As athletes and officials gather in London for the Olympics, questions are being asked about the future of Southeast Asia’s performance at the games.
Experts including an advisor to the Olympic Council of Asia, Santiparb Tejavanija, has warned that sport is risking collapse in the region because of a lack of training and ambition.
Home to around 600 million people, surging economies and a massive sporting fanbase, the group of nations stretching from Myanmar to Indonesia ought to be catching the eye at the world’s greatest sporting event.
Instead, there are few title contenders making the trip to London, as enduring poverty, threadbare facilities, skewed funding and a focus on non-Olympic sports strangle the pipeline of talent.
There are some bright spots: Malaysia boasts the world’s second-ranked badminton player, Lee Chong-Wei, while Indonesia will look to maintain its record of a gold for its shuttlers at every Games since 1992.
Thailand offers a smattering of weightlifters; the Philippines, whose vaunted boxers are mainly chasing professional riches, has its hopes pinned to its shooters; and Singapore will send some strong swimmers and 2008 team table tennis silver medallist Feng Tianwei.
Yet among the 11 nations who contest the regional showpiece Southeast Asian (SEA) Games, there are no realistic medal prospects in the headline track and field events.
The statistics make grim reading -- Southeast Asian nations harvested just a dozen medals combined in Beijing four years ago.
It was a paltry return given the region’s size, put further into context by the 13 podium places claimed by sporting minnow Kazakhstan.
“The risk is that sport in our region collapses,” warns Santiparb Tejavanija, an adviser to the Olympic Council of Asia.
“If we cannot nurture the best young people, we will be unable to compete in the long term. Each year that passes, another group of potential athletes disappears.”
The reasons for the poor harvest of talent are myriad, but experts say they pivot around mismanagement and corruption, illustrated by massive graft relating to construction projects at last year’s SEA Games in Indonesia.
Under-investment results in a lack of facilities, financing and top-level coaching, and short-changes athletes and the patriotic millions they represent, explains Santiparb.
There are also arguments that smaller physiques put would-be Southeast Asian stars at a disadvantage in many disciplines, such as the short distance track events.
But the bigger picture, according to Greg Wilson, an Australian advising the Indonesian Olympic Committee (KOI), is that a lack of ambition by poorly run sporting bodies means any funding goes to regional, not global, competition.
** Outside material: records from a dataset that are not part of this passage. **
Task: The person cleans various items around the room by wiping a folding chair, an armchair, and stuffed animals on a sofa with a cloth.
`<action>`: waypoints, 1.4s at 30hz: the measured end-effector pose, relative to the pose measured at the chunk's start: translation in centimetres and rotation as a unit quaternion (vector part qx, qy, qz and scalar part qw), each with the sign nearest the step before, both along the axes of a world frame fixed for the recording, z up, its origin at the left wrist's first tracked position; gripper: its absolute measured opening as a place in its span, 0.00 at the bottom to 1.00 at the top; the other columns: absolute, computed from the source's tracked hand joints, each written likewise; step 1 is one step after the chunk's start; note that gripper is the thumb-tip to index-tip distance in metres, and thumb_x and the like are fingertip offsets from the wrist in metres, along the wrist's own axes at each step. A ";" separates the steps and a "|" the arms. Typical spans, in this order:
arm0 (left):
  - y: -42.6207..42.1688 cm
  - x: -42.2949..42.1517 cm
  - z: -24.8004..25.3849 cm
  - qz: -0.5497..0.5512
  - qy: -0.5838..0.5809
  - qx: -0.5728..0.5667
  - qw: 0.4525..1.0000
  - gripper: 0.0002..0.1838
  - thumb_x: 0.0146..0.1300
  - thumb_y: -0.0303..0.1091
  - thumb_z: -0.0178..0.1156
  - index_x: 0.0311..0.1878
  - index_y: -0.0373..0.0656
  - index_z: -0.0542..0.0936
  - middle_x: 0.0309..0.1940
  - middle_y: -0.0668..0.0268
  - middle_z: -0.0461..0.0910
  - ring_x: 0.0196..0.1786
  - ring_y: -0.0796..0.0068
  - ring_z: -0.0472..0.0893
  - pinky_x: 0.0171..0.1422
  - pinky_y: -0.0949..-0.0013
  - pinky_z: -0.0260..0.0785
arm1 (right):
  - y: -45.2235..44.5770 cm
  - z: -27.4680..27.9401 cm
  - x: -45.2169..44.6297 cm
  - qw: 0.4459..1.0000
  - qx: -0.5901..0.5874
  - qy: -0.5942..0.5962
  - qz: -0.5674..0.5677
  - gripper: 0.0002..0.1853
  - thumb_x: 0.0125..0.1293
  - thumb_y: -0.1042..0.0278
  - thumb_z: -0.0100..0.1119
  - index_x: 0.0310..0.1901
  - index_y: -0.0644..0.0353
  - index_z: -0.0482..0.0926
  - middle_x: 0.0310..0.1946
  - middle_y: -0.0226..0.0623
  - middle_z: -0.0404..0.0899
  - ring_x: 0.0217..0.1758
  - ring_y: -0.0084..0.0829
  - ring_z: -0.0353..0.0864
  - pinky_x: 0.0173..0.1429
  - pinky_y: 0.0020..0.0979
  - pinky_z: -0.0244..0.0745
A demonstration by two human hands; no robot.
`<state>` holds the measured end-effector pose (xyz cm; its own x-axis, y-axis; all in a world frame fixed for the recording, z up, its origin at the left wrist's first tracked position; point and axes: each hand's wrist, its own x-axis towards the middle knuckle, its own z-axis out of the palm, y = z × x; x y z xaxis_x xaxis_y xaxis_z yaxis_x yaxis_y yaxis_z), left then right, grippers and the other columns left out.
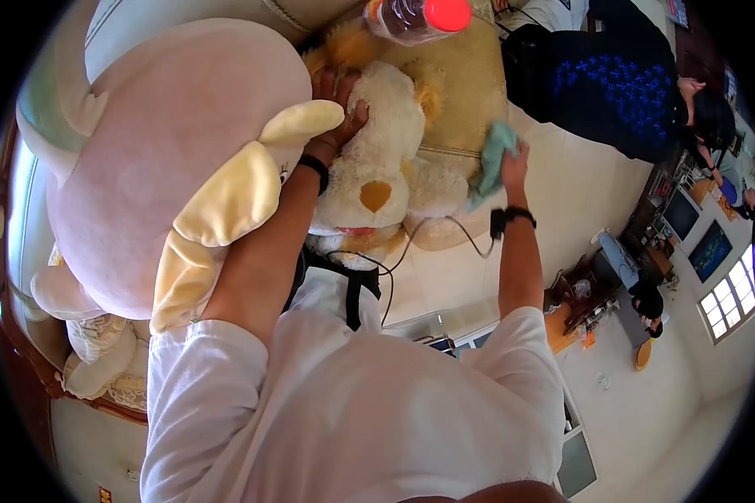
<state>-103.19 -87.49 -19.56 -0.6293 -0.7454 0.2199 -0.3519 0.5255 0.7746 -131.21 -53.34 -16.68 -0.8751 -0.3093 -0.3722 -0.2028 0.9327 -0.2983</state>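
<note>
A cream plush dog (390, 126) with an orange nose lies on the beige sofa seat (466, 75). On its head rests my left hand (340, 109), fingers curled into the fur and thumb apart. Out to the right, my right hand (514, 168) is closed on a teal cloth (495, 159), slightly blurred, at the seat's edge beside the dog's paw. A large pink plush toy (176, 159) with yellow satin-like frills leans against my left forearm.
A clear jar with a red lid (447, 14) stands beyond the dog. A black cable (411, 243) hangs by the dog. One person in dark clothes (612, 80) bends at the upper right; other people are farther right, near furniture. Patterned cushions (109, 360) lie lower left.
</note>
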 end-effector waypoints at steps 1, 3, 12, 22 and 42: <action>0.1 0.1 -0.2 0.002 -0.014 0.005 1.000 0.25 0.57 0.52 0.52 0.53 0.48 0.76 0.51 0.50 0.67 0.55 0.44 0.65 0.61 0.44 0.60 | 4.3 0.1 0.5 0.999 0.042 -0.021 -0.022 0.29 0.65 0.64 0.56 0.63 0.66 0.62 0.60 0.57 0.71 0.63 0.57 0.70 0.66 0.45 0.65; -0.1 0.4 -0.4 -0.009 -0.042 0.002 0.999 0.25 0.57 0.52 0.53 0.54 0.48 0.76 0.50 0.50 0.67 0.55 0.43 0.65 0.61 0.44 0.60 | 11.1 0.2 2.6 0.990 0.131 -0.054 0.006 0.31 0.64 0.66 0.56 0.65 0.68 0.58 0.61 0.60 0.69 0.64 0.59 0.69 0.66 0.47 0.64; 0.5 -0.3 -2.6 -0.011 0.000 -0.026 1.000 0.24 0.59 0.49 0.51 0.54 0.46 0.76 0.52 0.52 0.67 0.54 0.46 0.66 0.59 0.46 0.60 | -5.3 3.2 7.8 0.969 -0.047 0.053 0.238 0.28 0.59 0.63 0.66 0.58 0.65 0.67 0.50 0.54 0.76 0.52 0.55 0.76 0.56 0.44 0.72; -1.6 -0.8 -4.9 -0.016 0.012 -0.148 0.989 0.23 0.59 0.50 0.52 0.50 0.43 0.74 0.48 0.52 0.68 0.53 0.48 0.66 0.55 0.48 0.59 | 0.2 3.8 18.3 0.994 -0.031 0.017 0.105 0.34 0.49 0.55 0.71 0.58 0.54 0.69 0.46 0.53 0.76 0.48 0.56 0.76 0.52 0.49 0.74; -6.2 0.9 -6.0 -0.031 -0.089 -0.183 0.979 0.22 0.63 0.37 0.54 0.59 0.38 0.74 0.56 0.49 0.73 0.59 0.44 0.69 0.65 0.46 0.59 | 9.9 5.2 23.6 0.948 0.097 -0.053 0.298 0.32 0.50 0.57 0.68 0.61 0.41 0.75 0.52 0.40 0.72 0.58 0.44 0.68 0.53 0.48 0.70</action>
<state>-102.27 -93.67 -25.59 -0.7236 -0.5964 0.3474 -0.4221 0.7807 0.4608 -107.58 -43.46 -11.50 -0.5210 -0.6543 -0.5481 -0.6901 0.7008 -0.1807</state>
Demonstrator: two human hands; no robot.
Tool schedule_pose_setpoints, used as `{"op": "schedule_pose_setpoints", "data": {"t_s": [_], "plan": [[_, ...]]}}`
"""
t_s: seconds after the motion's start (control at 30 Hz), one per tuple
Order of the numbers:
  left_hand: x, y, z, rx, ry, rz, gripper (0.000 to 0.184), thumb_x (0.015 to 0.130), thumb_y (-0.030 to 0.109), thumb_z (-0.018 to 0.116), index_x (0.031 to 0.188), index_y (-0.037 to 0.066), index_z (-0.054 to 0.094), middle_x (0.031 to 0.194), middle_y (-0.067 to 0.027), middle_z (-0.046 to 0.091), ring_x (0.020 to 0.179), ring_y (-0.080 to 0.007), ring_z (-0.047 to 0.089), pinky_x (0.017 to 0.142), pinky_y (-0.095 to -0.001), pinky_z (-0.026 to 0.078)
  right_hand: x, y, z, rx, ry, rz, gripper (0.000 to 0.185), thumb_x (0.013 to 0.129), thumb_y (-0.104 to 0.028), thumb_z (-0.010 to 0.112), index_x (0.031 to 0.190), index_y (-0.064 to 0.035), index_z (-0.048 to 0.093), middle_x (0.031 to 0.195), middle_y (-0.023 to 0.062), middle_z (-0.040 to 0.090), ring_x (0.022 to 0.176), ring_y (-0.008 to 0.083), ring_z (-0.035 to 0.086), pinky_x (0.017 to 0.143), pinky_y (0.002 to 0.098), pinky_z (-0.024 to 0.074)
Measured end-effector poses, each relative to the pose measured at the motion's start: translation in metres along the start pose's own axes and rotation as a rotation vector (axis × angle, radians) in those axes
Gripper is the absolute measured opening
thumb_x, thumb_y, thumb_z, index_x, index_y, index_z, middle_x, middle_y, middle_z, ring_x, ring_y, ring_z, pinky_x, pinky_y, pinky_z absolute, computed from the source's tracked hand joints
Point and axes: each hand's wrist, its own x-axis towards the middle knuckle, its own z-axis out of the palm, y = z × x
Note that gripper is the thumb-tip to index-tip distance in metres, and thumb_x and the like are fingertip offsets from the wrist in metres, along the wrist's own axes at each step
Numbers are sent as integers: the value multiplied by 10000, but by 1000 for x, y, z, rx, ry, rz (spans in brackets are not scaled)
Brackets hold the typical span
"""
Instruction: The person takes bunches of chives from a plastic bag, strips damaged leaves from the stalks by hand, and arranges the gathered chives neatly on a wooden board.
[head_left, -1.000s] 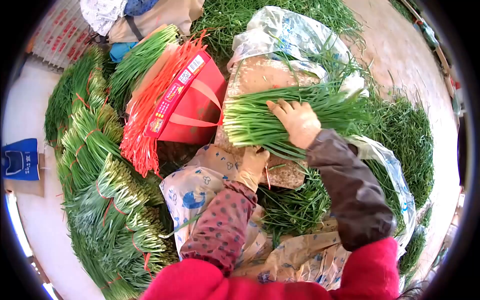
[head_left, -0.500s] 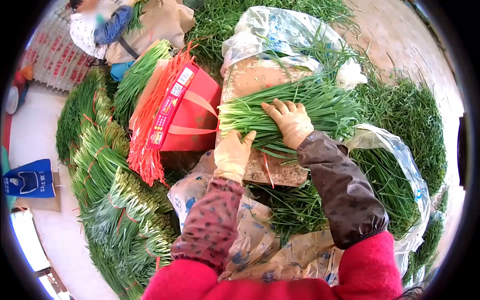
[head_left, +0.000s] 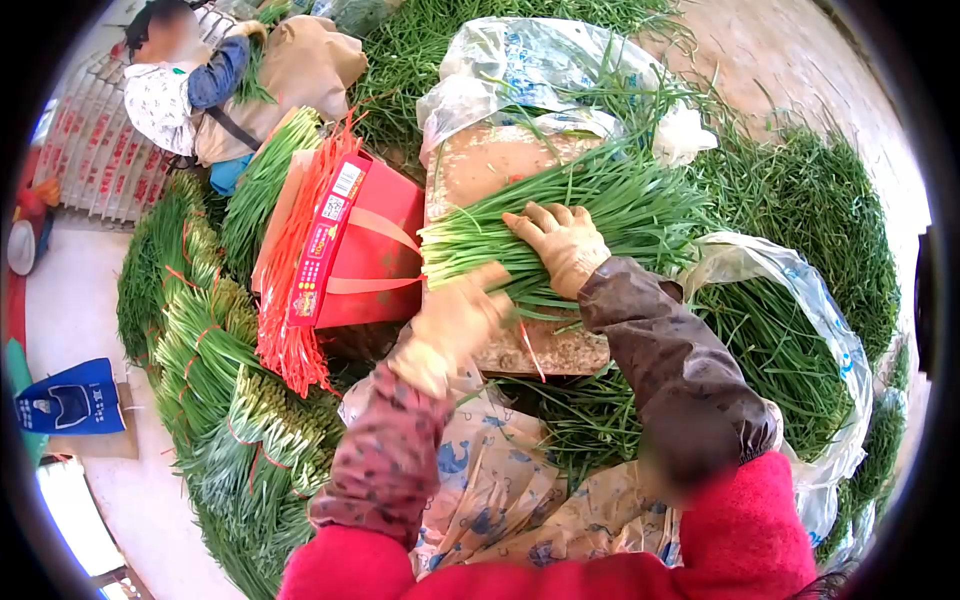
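A loose bunch of garlic chives (head_left: 620, 215) lies across a worn wooden board (head_left: 500, 165), pale cut ends to the left, leaves to the right. My right hand (head_left: 568, 248), in a tan glove, rests over the middle of the bunch with bent fingers curled onto the stalks. My left hand (head_left: 455, 325), gloved alike, is just below the pale ends; motion smears its fingers, and whether it touches the stalks is unclear. A red bag-like box (head_left: 375, 245) stands left of the board, with a bundle of red ties (head_left: 290, 270) along its side.
Tied chive bundles (head_left: 225, 400) are stacked at the left. Clear plastic bags (head_left: 560, 65) lie behind the board and, holding chives, at the right (head_left: 815, 290). Loose greens (head_left: 810, 215) heap beyond. Another person (head_left: 175, 90) sits at upper left; a blue bag (head_left: 70, 395) lies below.
My left hand has drawn slightly down and left from the pale ends, now blurred. My right hand stays on the chives. The view has shifted a little, showing more of the other person.
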Motion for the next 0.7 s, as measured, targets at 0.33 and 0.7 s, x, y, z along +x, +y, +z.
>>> {"op": "schedule_pose_setpoints", "data": {"t_s": [0.33, 0.7], "plan": [[93, -9, -4, -324, 206, -306, 145, 903, 135, 616, 951, 3, 651, 588, -83, 599, 363, -87, 393, 344, -250, 291, 3, -1, 4, -25, 7, 44, 703, 805, -96, 593, 1442, -257, 343, 1437, 65, 400, 1282, 256, 410, 1041, 415, 313], [-50, -1, 74, 740, -845, 284, 292, 778, 72, 577, 1051, 124, 665, 888, -142, 682, 829, -318, 669, 739, -410, 531, -3, 1, 3, 20, 85, 1, 793, 706, -33, 639, 1422, -235, 365, 1385, 68, 424, 1242, 273, 429, 1029, 412, 312]]}}
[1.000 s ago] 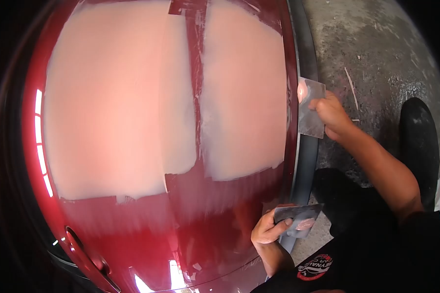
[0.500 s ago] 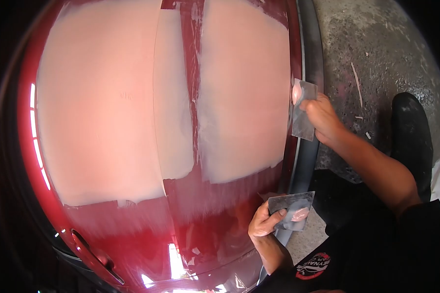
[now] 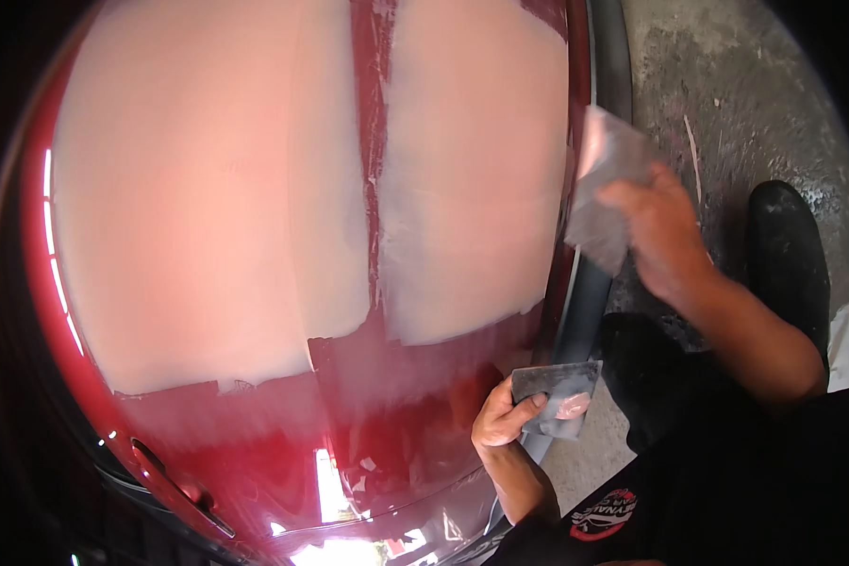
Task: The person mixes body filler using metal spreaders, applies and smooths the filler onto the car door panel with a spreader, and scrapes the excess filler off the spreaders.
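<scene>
The right hand [image 3: 670, 231] has its fingers gripping a thin greyish plate [image 3: 602, 231], thumb laid over the face turned to the camera; hand and plate are blurred; pinkish paste [image 3: 594, 141] sits at the plate's far corner, beyond the thumb; the plate overlaps the dark trim [image 3: 583, 307] in view, just beside those fingers, and whether it touches cannot be told.

The left hand [image 3: 506, 415], nearer the body, has its fingers closed round a second plate [image 3: 540, 381], thumb on top; a pink lump [image 3: 573, 407] lies on it just past the thumb tip.

To the left of both sets of fingers spreads a red car panel [image 3: 255, 420]; a narrower pale pink patch [image 3: 472, 189] is the closer one to the right fingers, a broader patch [image 3: 189, 208] is farther off, with a red strip [image 3: 372, 151] between; well left of the left fingers is a door handle [image 3: 181, 486]; beyond the right fingers is grey floor [image 3: 726, 66].
</scene>
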The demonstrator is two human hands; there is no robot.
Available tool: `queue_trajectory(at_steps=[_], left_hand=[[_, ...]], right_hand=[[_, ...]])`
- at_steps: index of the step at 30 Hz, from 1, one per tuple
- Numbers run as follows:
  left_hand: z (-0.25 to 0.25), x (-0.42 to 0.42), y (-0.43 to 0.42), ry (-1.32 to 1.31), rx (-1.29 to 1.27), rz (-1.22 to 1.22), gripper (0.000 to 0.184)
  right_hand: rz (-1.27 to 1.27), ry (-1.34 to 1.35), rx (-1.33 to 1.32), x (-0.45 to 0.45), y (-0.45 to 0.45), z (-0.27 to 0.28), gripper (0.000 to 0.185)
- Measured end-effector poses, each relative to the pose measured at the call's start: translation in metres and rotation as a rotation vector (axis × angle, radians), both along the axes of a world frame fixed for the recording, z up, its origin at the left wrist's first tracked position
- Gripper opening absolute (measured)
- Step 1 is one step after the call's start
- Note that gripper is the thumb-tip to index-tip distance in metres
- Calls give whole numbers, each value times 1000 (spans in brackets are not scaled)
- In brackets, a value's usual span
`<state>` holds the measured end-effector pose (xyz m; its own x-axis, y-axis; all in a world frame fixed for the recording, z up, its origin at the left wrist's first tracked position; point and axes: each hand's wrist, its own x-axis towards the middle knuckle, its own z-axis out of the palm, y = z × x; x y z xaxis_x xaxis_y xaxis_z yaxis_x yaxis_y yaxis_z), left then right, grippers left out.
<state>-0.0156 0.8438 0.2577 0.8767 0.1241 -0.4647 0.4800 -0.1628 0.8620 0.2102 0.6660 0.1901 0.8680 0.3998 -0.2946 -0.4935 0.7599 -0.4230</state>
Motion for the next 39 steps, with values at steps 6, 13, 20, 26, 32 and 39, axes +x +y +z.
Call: queue_trajectory(at_steps=[6,13,20,26,32,39], left_hand=[[2,-2,0,34,-27,8,31],[5,0,0,47,-71,25,31],[6,-1,-1,60,-66,32,34],[6,0,-1,60,-38,13,34],[6,1,0,43,-36,-1,33],[2,0,-3,16,-56,49,31]], right_hand=[[81,165,-55,2,10,-51,31],[227,105,-141,-29,35,-55,43],[230,55,-210,-26,56,-52,45],[174,-165,-387,-21,61,-26,49],[324,-173,-501,-18,49,3,57],[170,-307,-193,-22,10,33,55]])
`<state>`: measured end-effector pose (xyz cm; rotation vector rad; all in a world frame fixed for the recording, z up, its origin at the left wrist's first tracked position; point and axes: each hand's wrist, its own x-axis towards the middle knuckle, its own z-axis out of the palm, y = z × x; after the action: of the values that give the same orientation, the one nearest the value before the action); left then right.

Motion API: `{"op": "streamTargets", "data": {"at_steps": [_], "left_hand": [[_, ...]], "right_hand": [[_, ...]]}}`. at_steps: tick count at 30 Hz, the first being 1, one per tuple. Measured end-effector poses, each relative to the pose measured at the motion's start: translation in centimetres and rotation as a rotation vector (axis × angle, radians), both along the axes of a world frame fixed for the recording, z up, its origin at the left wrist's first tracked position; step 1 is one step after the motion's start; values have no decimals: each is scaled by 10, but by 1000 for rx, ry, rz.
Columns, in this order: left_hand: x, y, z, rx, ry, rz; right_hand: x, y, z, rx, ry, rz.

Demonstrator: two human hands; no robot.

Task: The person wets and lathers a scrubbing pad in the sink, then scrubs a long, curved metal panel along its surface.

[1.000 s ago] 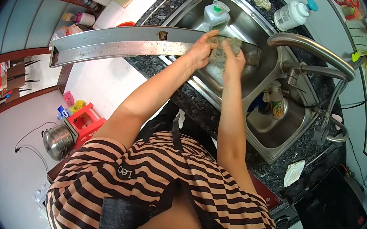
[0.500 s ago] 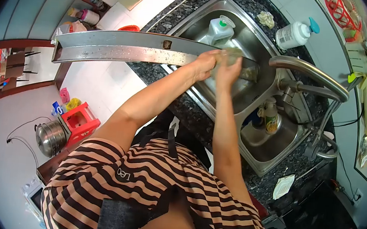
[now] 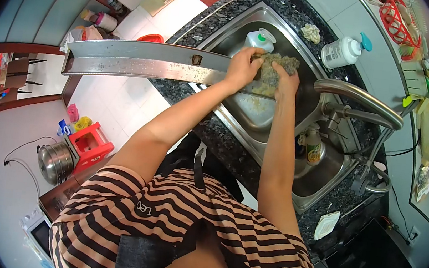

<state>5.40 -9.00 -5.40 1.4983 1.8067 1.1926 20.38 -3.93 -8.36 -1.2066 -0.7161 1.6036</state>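
Note:
A long grey metal trough reaches from over the floor at the left to above the larger sink basin. It is dotted with drops or specks and has a dark square spot on its upper wall. Near its right end my left hand is closed around it, fingertips close to the rag. My right hand grips a shaggy grey-green scrubbing rag, which covers the trough's right end. Behind the hands, a white bottle with a green cap stands in the sink basin.
A curved faucet arches at the right of the sink. The smaller basin holds a bottle with a yellow-green label. On the granite counter are a pump bottle and a crumpled pale wad. A red stool stands at the left.
My right hand has moved right and slightly down with the rag, which was blurred and bunched and now shows spread out. The left part of the trough sits slightly lower in view.

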Motion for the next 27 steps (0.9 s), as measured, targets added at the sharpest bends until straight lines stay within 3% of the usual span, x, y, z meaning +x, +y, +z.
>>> {"op": "streamTargets", "data": {"at_steps": [3, 6, 9, 18, 27], "left_hand": [[-3, 13, 28, 225, 160, 31], [-9, 26, 49, 241, 553, -63], [-10, 35, 43, 153, 724, -170], [-17, 36, 17, 305, 632, -175], [-10, 36, 25, 235, 732, -119]], "right_hand": [[-5, 24, -4, 113, -93, -92], [-9, 34, -1, 148, -71, -99], [-17, 40, 2, 177, -39, -110], [-28, 34, 8, 242, -180, -92], [-14, 18, 16, 148, 22, -81]]}}
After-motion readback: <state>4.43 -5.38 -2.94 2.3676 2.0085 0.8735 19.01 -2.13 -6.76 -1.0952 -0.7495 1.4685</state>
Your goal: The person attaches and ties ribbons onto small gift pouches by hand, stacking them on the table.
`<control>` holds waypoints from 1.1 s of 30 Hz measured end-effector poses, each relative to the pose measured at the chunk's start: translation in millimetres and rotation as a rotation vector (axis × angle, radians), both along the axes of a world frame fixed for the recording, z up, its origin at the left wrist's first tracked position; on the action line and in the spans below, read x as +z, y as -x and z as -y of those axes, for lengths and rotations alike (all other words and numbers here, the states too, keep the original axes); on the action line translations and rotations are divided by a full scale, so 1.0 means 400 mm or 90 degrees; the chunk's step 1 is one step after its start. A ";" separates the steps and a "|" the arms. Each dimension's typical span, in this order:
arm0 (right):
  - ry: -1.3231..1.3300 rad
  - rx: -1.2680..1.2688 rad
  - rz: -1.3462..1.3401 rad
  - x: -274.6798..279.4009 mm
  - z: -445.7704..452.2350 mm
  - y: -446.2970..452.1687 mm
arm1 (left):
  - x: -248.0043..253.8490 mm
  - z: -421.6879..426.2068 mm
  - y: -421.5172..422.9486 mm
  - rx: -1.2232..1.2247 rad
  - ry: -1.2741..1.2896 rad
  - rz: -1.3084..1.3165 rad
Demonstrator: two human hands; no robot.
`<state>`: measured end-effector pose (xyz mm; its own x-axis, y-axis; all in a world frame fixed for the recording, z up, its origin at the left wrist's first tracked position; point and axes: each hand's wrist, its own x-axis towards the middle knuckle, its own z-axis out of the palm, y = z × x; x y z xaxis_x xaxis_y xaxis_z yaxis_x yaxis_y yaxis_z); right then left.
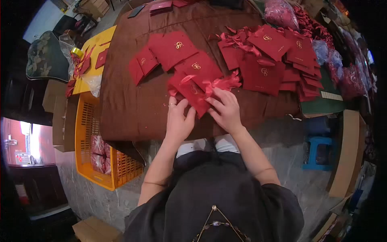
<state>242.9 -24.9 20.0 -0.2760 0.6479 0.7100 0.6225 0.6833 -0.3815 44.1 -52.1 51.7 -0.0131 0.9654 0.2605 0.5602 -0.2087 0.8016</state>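
Note:
In front of me a red gift pouch (193, 94) with a gold emblem lies tilted at the near side of the brown-covered table. My left hand (180, 117) grips its lower left edge between thumb and fingers. At its right side, my right hand (225, 109) has its fingers bent around a bunched red ribbon (227, 82), which partly hides the pouch's upper corner. Just beyond lie more flat red pouches, one (198, 66) directly behind and another (173, 50) farther back, with gold emblems facing up.
To the right is a heap of red pouches (264, 72) with ribbons. A yellow crate (113, 161) holding bagged red items stands on the floor at left, beside a yellow table (84, 86). A blue stool (320, 153) and long cardboard box (346, 149) stand at right.

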 end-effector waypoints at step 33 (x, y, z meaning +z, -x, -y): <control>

“The Olympics was not on the radar for many athletes even six months before the London Games,” he says, explaining that cash incentives are only offered to Indonesian athletes to prepare for the SEA Games and domestic competition.
“They don’t think they’ll make Olympic qualifications, so they look inward.”
Indonesian gold medallists were awarded $22,000 for “mediocre success” at the SEA Games rather than given incentives to reach the higher mark of qualifying for the Olympics, says Wilson.
Others lament a preoccupation with traditional sports which are virtually unknown outside the region, such as pencak silat and sepak takraw, and deflect resources from qualifying for the Games.
“We really need to change the mindset -- we should focus only on favorable (Olympic) sports, instead of some random ones,” Indonesian Olympic Committee (KOI) chairwoman Rita Subowo recently told the Jakarta Post.
Santiparb is scathing about the situation, decrying the region’s sports fans for mistakenly “going crazy for sports which they can’t even spell.”
“And all the time the region continues to fall further behind,” adds the Thai.
His voice is one among a growing clamor for change as many weary of the region’s athletes playing rank underdogs on the global stage.
But the region’s sporting travails may prove insurmountable, at least in the short term.
Sport is a sideshow to survival in an area which, despite its fast pace of economic growth, remains desperately poor in many parts.
Bad health care and diet, high rates of smoking and the fact many people hold down several jobs preclude mass participation in sport, draining the pool of available talent.
At the same time there is a lack of the advanced sporting infrastructure enjoyed by similarly poor nations with a rich sporting history -- such as the ex-Soviet bloc countries, or nations like Jamaica or Kenya.
However, the outlook is not entirely gloomy.
Indonesia (badminton) and Thailand (weightlifting) have shown success within particular disciplines can inspire young athletes and catalyze more funding, creating a conveyor belt of potential champions relatively quickly.
“London could be the watershed, where people finally say ‘hang on, why are we so far behind the rest of the world?’” adds Wilson.